- Opening title card
- Directed by: Godfrey Grayson
- Written by: Godfrey Grayson A. R. Rawlinson Gale Pedrick (radio plays)
- Produced by: Anthony Hinds
- Starring: Hugh Moxey Jeanette Tregarthen Anthony Forwood John Bailey
- Cinematography: Cedric Williams
- Edited by: Ray Pitt
- Music by: Rupert Grayson; Frank Spencer;
- Production company: Hammer Films
- Distributed by: Exclusive Films (UK)
- Release date: January 1950 (UK);
- Running time: 67 minutes
- Country: United Kingdom
- Language: English

= Meet Simon Cherry =

1949 British film by Godfrey Grayson

Meet Simon Cherry is a 1949 British second feature ('B') mystery film directed by Godfrey Grayson and starring Hugh Moxey. The screenplay was by Grayson and A. R. Rawlinson based on the BBC radio series Meet the Rev by Gale Pedrick, featuring the crime solving cleric. The film was originally to be called Meet the Rev, but when the film was trade shown on 22 November 1949, the title was changed. It was released theatrically in January 1950. Hammer had intended to produce a series of Simon Cherry films, but cancelled the project after this first film failed to become a hit.

==Plot==
When the Rev. Simon ("The Rev") Cherry sets off for a much needed holiday, his car breaks down in a storm and he is forced to stay overnight in a manor house belonging to Lady Harling. The following morning, the body of Lady Harling's invalid daughter Lisa Colville is discovered, apparently murdered, and the Rev must bring his crime solving skills to the case.
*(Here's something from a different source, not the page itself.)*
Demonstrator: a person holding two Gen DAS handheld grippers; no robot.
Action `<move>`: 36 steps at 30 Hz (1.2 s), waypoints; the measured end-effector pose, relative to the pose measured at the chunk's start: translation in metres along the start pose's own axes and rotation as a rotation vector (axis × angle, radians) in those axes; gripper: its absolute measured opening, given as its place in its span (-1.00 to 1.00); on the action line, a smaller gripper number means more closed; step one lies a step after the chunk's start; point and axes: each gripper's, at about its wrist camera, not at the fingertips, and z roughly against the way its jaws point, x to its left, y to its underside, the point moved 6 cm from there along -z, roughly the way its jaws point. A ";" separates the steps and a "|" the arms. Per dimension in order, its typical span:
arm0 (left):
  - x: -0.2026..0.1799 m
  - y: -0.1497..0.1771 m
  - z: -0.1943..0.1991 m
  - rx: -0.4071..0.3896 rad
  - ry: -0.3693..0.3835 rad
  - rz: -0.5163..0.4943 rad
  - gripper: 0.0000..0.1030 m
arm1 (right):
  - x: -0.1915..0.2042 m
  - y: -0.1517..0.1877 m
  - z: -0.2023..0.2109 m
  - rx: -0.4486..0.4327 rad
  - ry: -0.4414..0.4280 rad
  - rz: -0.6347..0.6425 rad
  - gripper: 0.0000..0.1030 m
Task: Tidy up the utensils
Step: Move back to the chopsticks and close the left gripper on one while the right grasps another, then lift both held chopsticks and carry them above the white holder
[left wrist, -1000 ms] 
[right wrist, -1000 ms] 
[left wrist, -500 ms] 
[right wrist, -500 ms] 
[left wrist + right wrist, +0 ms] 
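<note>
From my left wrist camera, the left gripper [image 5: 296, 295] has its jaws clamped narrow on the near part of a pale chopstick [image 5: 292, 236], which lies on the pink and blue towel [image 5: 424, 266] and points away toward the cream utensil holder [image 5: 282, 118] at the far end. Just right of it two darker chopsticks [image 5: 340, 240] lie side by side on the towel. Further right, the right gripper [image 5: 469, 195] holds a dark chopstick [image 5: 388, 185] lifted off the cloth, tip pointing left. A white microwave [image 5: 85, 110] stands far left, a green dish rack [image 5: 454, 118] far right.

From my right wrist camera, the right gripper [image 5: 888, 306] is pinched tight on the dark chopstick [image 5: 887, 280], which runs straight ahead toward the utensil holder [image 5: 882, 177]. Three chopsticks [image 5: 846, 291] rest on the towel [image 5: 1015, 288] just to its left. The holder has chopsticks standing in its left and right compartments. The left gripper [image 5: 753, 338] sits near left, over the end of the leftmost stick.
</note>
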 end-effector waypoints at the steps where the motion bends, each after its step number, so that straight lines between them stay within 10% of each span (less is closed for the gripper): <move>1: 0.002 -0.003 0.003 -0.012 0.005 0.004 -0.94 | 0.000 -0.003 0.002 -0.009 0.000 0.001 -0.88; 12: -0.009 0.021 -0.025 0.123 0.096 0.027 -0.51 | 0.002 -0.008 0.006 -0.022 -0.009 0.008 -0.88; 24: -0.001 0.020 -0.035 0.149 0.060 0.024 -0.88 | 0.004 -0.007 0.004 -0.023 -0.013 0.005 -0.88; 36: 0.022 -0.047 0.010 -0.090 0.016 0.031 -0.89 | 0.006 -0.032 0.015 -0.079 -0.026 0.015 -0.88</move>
Lisa's cousin Henry accuses Lisa's husband Alan of murdering her. Simon later discovers that the young woman actually was not murdered but rather died from a heart attack, which comes as a relief to the Harling family.

==Cast==
- Hugh Moxey as Simon Cherry, "The Rev"
- Jeannette Tregarthen as Monica Harling
- Anthony Forwood as Alan Colville
- Ernest Butcher as Young
- Zena Marshall as Lisa Colville
- John Bailey as Henry Dantry
- Courtney Hope as Lady Harling
- Arthur Lovegrove as Charlie Banks
- Gerald Case as Smails
- John Arnatt as Tommy

==Critical reception==
Picturegoer wrote: "The story ... is conventional enough but it is treated without hysterics. Yet it manages to put over quite a reasonable thrill. The acting of the cast as a whole is quite competent."

Picture Show wrote: "It is neatly directed, with the accent on suspense and character rather than noise and speed, and excellently acted."

The Radio Times gave the film one out of five stars, writing: "Hugh Moxey made his screen debut in a feeble story."

Sky Movies gave the film two out of five stars, noting a "a brisk, no-nonsense film version of one of Gale Pedrick's popular stories."

TV Guide called it "competent enough."

Leslie Halliwell said: "Elementary programme filler from a radio story."

In British Sound Films: The Studio Years 1928–1959 David Quinlan rated the film as "average", calling it a "servicable, no-frills version of popular radio serial."